The basic standard in the industry is that the airplane and its systems should be designed such that catastrophic failure does not occur more than once in a billion flight hours. Consider that standard for a moment: one would have to fly continuously, 24 hours a day, every day, for more than 110,000 years. Yet no jet fleet has demonstrated such freedom from catastrophic accidents. For example, the B737 fleet has amassed nearly 95 million flights, which equate to about one quarter of a billion flight hours - with nearly 50 accidents categorized as full loss equivalents (see http://www.airsafe.com). Another database places the number of hull loss accidents for the B737 fleet at 104 (see http://aviation-safety.net/database/type/103.shtml).
Lu Zuckerman, an experienced reliability and maintainability engineer, explains that the disparity between theoretical safety and the demonstrated level of safety has its roots in the way safety is assessed by system, not necessarily for the whole airplane. His discourse is the product of a recent exchange of electronic messages, in which Zuckerman was asked to expound on his thesis:
"The mythical failure rate of 10-9 (one in a billion) can be addressed two ways. The FARs (Federal Aviation Regulations) require that a single point failure that can contribute to the loss of an aircraft can occur no more frequently than 10-9 and if at all possible should be designed out. The 10-9 figure that most people quote does not apply to the aircraft level but, instead, it applies to the system failure that can cause loss of the aircraft. The FARs and JARs (Europe's Joint Aviation Regulations) will specify the acceptable frequency of a system failure with effects ranging from a minor problem to loss of the aircraft. The upper limit is usually 10- 9.
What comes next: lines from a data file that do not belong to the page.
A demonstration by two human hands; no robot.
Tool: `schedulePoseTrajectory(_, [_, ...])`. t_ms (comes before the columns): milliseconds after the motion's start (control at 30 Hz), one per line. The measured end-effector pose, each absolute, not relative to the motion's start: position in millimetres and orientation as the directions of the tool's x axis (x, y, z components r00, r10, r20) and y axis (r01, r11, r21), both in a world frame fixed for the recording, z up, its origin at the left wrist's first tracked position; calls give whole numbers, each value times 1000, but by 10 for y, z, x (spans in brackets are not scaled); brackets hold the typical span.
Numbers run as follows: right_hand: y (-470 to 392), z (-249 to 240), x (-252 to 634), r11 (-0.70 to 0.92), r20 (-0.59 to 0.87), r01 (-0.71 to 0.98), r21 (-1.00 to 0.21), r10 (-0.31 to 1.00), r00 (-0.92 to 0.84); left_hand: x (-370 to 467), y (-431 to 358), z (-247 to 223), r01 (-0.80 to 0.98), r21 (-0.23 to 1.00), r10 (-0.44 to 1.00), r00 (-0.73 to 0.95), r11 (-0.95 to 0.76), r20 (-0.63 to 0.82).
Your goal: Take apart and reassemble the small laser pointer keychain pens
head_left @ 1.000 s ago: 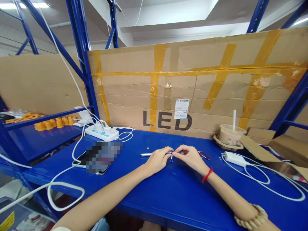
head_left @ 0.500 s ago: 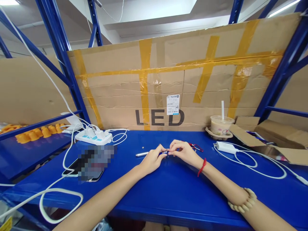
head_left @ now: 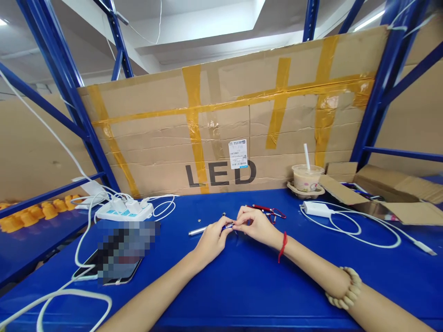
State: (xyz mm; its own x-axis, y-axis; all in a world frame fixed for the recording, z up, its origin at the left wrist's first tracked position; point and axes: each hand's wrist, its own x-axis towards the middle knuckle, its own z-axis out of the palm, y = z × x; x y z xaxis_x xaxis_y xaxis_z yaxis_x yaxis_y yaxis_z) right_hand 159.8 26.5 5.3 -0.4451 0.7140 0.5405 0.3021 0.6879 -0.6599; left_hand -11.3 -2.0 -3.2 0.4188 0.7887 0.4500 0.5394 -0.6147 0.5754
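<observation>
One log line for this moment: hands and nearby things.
Left hand: holds small blue item | Right hand: fingertips at its end | Nearby: silver rod, red items

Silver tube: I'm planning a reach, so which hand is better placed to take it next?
Likely the left hand: it is beside the silver tube; the right hand is farther off. But the left holds a blue piece.

so left grip [head_left: 212,239] and right grip [head_left: 254,225] meet on a small blue piece [head_left: 227,226] over the blue surface [head_left: 238,286], silver tube [head_left: 197,231] beside the left one, red bits [head_left: 262,208] behind the right, drink cup [head_left: 306,179] farther back
</observation>
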Motion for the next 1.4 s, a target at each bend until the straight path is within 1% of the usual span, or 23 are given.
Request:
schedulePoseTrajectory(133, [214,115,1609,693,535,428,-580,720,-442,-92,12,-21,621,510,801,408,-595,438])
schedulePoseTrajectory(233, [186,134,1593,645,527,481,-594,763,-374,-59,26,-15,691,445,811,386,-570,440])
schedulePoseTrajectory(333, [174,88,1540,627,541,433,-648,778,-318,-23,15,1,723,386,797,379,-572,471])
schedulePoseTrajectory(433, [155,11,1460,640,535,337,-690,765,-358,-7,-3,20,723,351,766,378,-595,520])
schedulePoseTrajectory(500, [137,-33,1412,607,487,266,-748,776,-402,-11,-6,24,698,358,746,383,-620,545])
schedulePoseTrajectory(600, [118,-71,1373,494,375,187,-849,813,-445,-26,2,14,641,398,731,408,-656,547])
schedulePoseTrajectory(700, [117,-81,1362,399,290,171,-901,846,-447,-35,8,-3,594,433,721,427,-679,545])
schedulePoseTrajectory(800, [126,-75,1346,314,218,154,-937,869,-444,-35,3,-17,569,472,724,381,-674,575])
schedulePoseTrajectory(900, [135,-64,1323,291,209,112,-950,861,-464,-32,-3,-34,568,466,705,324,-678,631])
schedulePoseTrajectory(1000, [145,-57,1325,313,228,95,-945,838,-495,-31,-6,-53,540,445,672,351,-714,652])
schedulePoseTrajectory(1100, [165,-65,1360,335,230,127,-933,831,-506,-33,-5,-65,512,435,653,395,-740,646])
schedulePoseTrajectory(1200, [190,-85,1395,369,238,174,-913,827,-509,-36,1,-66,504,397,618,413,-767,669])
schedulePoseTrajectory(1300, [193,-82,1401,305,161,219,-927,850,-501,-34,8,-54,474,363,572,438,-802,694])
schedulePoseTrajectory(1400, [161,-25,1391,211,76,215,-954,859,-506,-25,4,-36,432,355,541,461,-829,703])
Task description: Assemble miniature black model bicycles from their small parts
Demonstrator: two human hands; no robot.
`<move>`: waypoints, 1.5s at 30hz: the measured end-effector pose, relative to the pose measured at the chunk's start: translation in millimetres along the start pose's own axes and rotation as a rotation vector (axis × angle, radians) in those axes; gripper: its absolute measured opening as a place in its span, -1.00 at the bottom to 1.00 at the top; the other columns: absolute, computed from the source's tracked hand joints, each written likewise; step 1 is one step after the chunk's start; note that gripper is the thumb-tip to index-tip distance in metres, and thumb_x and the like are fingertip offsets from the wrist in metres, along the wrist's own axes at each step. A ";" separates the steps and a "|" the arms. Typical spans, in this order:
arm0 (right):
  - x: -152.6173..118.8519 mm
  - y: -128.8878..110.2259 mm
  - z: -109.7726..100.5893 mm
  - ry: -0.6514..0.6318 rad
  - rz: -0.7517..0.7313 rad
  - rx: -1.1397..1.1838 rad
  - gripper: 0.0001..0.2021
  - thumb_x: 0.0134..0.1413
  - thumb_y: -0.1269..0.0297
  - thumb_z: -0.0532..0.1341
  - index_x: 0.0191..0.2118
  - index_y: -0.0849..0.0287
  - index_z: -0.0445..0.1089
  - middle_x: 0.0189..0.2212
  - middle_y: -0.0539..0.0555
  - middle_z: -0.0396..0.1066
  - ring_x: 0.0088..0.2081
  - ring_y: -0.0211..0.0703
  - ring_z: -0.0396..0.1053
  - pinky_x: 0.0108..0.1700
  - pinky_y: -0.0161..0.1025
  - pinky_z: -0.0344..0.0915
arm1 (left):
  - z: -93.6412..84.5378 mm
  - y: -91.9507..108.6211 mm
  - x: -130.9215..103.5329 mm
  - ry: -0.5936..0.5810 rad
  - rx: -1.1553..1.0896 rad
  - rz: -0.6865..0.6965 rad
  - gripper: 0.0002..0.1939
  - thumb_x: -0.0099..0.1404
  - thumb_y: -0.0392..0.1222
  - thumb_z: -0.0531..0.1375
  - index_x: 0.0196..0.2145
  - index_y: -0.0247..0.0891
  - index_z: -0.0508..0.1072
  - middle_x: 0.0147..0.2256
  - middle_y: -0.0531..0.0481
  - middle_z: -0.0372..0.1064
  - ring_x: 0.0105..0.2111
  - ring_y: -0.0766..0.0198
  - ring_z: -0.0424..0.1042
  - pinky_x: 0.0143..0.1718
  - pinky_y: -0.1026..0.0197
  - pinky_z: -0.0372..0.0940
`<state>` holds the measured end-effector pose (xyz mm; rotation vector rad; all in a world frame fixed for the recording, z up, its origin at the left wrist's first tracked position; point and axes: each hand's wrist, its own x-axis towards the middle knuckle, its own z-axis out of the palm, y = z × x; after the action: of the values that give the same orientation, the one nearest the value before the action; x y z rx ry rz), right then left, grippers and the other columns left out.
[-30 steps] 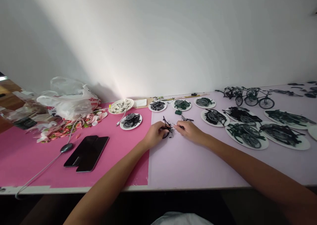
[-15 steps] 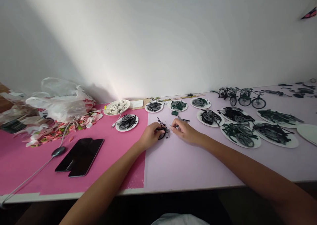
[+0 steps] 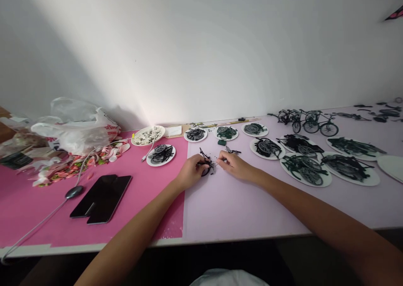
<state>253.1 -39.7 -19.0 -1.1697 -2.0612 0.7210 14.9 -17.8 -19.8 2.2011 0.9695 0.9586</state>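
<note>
My left hand (image 3: 190,171) is closed on a small black toy bicycle (image 3: 205,165), partly hidden behind its fingers, above the lilac part of the table (image 3: 233,210). Just right of it, my right hand (image 3: 232,164) pinches something thin and small at the bicycle's side, too small to name. Beyond the right hand lie a dark bicycle part (image 3: 232,152) and a dark green block (image 3: 222,143). A few tiny bits are scattered between the hands.
White plates of bicycle parts (image 3: 161,155) stand left and right, with assembled bicycles (image 3: 311,123) at the back right. Leftward are a bowl of white pieces (image 3: 147,136), plastic bags (image 3: 78,128), petals (image 3: 110,152), a cable with a dark oval piece (image 3: 74,192) and two black phones (image 3: 108,198).
Both hands stay almost in place at the bicycle. The whole view has shifted very slightly.
</note>
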 end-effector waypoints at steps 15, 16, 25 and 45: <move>0.6 -6.4 4.9 0.017 0.094 0.208 -0.58 0.37 -0.14 0.08 -0.37 0.07 0.10 -0.52 -0.10 0.25 -0.46 -0.21 0.24 -0.35 -0.23 0.17 | 0.1 0.5 0.0 0.000 -0.001 -0.001 -0.93 0.33 -0.20 0.19 -0.27 -0.22 0.45 -0.14 -0.11 0.56 -0.24 0.17 0.54 -0.21 0.15 0.43; 0.6 -7.1 4.6 0.017 0.095 0.204 -0.57 0.37 -0.15 0.08 -0.38 0.08 0.10 -0.53 -0.10 0.25 -0.46 -0.21 0.24 -0.35 -0.22 0.17 | 0.2 0.3 0.1 -0.002 -0.002 -0.001 -0.93 0.34 -0.19 0.19 -0.27 -0.22 0.45 -0.14 -0.11 0.56 -0.24 0.17 0.53 -0.22 0.15 0.42; -0.4 -9.7 4.5 0.022 0.103 0.204 -0.57 0.40 -0.12 0.04 -0.40 0.09 0.17 -0.54 -0.09 0.26 -0.47 -0.19 0.25 -0.32 -0.18 0.19 | 0.5 -2.7 0.2 -0.009 0.020 0.006 -0.91 0.35 -0.16 0.19 -0.27 -0.22 0.45 -0.16 -0.14 0.55 -0.26 0.17 0.52 -0.24 0.16 0.43; 1.0 2.3 1.8 -0.021 0.089 0.196 -0.74 0.34 -0.01 0.15 -0.23 0.07 0.23 -0.33 -0.06 0.30 -0.34 -0.19 0.24 -0.26 -0.23 0.18 | -0.2 -0.1 0.3 -0.006 0.019 -0.004 -0.93 0.33 -0.19 0.20 -0.29 -0.22 0.44 -0.14 -0.13 0.57 -0.24 0.16 0.53 -0.24 0.14 0.41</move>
<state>252.6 -38.0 -21.6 -1.1517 -1.9161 0.9584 14.9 -17.5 -19.6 2.2157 0.9841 0.9440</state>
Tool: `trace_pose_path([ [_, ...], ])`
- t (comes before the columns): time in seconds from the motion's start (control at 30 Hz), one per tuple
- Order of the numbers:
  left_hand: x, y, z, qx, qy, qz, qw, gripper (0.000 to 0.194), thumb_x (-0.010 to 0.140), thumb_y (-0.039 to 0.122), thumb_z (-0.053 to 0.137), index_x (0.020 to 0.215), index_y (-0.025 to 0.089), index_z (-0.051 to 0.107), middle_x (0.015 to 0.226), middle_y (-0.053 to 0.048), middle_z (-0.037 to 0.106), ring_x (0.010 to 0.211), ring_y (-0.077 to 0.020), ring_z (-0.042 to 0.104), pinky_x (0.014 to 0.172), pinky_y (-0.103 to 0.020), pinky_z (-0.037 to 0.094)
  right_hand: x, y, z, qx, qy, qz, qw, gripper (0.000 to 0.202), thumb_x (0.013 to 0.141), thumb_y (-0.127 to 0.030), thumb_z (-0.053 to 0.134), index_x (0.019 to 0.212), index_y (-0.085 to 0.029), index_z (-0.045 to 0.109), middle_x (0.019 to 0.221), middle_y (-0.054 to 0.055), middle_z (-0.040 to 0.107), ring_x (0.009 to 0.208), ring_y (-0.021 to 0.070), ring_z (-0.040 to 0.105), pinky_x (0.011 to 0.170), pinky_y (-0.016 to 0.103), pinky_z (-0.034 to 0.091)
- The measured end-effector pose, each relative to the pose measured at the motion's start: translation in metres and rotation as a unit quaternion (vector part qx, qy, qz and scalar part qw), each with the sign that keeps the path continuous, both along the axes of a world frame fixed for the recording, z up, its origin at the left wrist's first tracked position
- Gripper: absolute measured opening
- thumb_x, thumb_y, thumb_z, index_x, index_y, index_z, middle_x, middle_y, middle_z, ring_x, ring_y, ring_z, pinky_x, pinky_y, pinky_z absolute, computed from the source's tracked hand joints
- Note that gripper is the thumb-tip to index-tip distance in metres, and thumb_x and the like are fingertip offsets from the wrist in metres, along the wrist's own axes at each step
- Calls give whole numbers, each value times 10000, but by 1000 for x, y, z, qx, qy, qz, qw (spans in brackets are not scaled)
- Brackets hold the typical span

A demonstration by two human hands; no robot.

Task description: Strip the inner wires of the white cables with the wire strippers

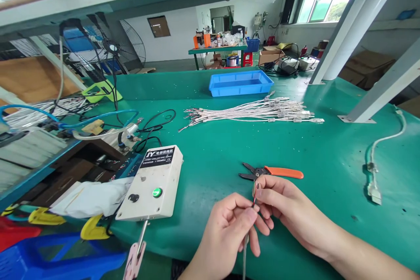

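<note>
A grey-white cable (244, 256) hangs below my left hand (231, 229), which pinches it near its end. Thin red and dark wires (255, 194) stick up out of that end. My right hand (278, 203) pinches the tips of these wires between thumb and index finger, just above and right of my left. Right behind my right hand, wire strippers with an orange handle (284, 172) lie on the green table, their dark jaws pointing left. Farther back lies a bundle of white cables (236, 110), with bare wire ends at the left and connectors at the right.
A white control box (154, 188) with a green button stands left of my hands. Behind the bundle sits a blue tray (241, 92). At the right lies a single white cable (373, 153), near the metal shelf posts (383, 85). Hoses and black cords cover the left side.
</note>
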State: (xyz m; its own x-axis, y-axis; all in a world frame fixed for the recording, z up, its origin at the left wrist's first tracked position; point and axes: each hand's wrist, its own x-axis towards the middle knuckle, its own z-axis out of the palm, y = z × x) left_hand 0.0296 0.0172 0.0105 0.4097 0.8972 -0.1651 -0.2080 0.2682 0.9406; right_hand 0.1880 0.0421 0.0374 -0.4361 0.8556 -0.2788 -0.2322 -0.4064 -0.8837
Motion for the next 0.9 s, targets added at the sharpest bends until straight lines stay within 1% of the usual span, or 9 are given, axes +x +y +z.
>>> trace_pose_path([
  [0.1, 0, 0, 2, 10, -3, -15, 1000, 277, 943, 380, 553, 875, 115, 596, 830, -114, 721, 476, -58, 554, 425, -191, 248, 0, -1, 3, -26, 19, 12, 999, 196, 838, -287, 634, 757, -147, 523, 565, -22, 522, 483, 89, 501, 522, 225, 382],
  [0.17, -1, 0, 2, 14, -1, -18, 1000, 280, 947, 378, 546, 869, 115, 600, 830, -111, 719, 470, -52, 542, 428, -195, 246, 1, -1, 4, -28, 22, 16, 999, 204, 841, -290, 642, 757, -145, 527, 571, -21, 526, 488, 89, 506, 525, 224, 382],
  [0.3, -1, 0, 1, 4, -1, -9, 1000, 300, 963, 397, 514, 861, 120, 572, 823, -92, 711, 458, -39, 530, 427, -189, 256, 1, 0, 4, -2, 14, 17, 1000, 260, 854, -355, 671, 765, -136, 565, 577, -19, 522, 499, 88, 493, 529, 226, 380],
  [0.43, 0, 0, -3, -4, -11, 4, 1000, 300, 969, 410, 499, 882, 126, 544, 801, -79, 704, 442, -31, 511, 420, -181, 252, 1, 2, 2, 30, -14, -4, 999, 314, 852, -412, 682, 746, -128, 601, 663, 8, 559, 518, 86, 490, 531, 237, 387],
  [0.57, 1, -1, -4, -8, -25, 13, 1000, 315, 963, 431, 501, 880, 129, 536, 777, -76, 698, 431, -32, 490, 417, -184, 242, 0, 1, 1, 46, -34, -23, 998, 349, 836, -455, 691, 730, -130, 620, 644, 6, 552, 526, 91, 486, 528, 241, 395],
  [0.67, 1, -1, -5, -14, -33, 24, 999, 322, 973, 427, 482, 873, 127, 543, 757, -71, 691, 429, -30, 469, 426, -190, 235, 0, 0, 1, 45, -52, -25, 997, 374, 827, -493, 688, 756, -134, 610, 669, 4, 560, 530, 87, 479, 533, 243, 401],
  [0.77, -1, -1, -5, -20, -29, 21, 999, 316, 973, 421, 488, 893, 126, 566, 732, -59, 677, 424, -26, 437, 438, -196, 234, 0, 0, 1, 45, -66, -25, 997, 407, 812, -532, 689, 789, -139, 584, 710, 7, 582, 533, 82, 481, 533, 242, 411],
  [0.9, -2, -1, -6, -17, -20, 17, 1000, 317, 969, 420, 496, 890, 122, 572, 716, -59, 667, 421, -27, 419, 440, -202, 229, 0, 0, 2, 46, -70, -21, 996, 443, 765, -554, 725, 796, -144, 561, 694, 2, 598, 533, 80, 501, 522, 227, 419],
])
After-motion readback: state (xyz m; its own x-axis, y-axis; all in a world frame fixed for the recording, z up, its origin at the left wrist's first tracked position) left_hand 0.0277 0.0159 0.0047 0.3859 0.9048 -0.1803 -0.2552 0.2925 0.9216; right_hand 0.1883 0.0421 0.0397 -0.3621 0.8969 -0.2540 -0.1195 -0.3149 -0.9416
"The analysis relies on the manipulation of numbers. If the regulations specify that a flap or slat system can lock up no more frequently than 10-6 (one failure in one million hours of exposure), the reliability engineer is forced to use non-realistic failure rates for the individual components that can cause lock-up, as there may be several hundred in the respective system whose failure can result in lock-up. Where do these failure rates come from? Mostly from government developed databases that contain several hundred items that may or may not be used on aircraft. In some cases the failure rate will have an upper, a median and a lower level of confidence. The analyst is free to pick whatever confidence level best fits the calculation and ultimately arrives at the desired failure rate. If the requirement is 10-9 for runaway or non-movement when flap/slat operation is commanded, then the search for usable failure numbers becomes even more ridiculous.
"So now after making the reliability calculation using non-realistic numbers the reliability engineer passes them to the systems safety engineer. The systems safety engineer then creates a FTA (fault tree analysis) which is made up of gates, the most common of which are 'AND' gates and 'OR' gates. The diagram is from the top down, meaning that the top gate is the actual failure resulting in breaching the 10-9 requirement.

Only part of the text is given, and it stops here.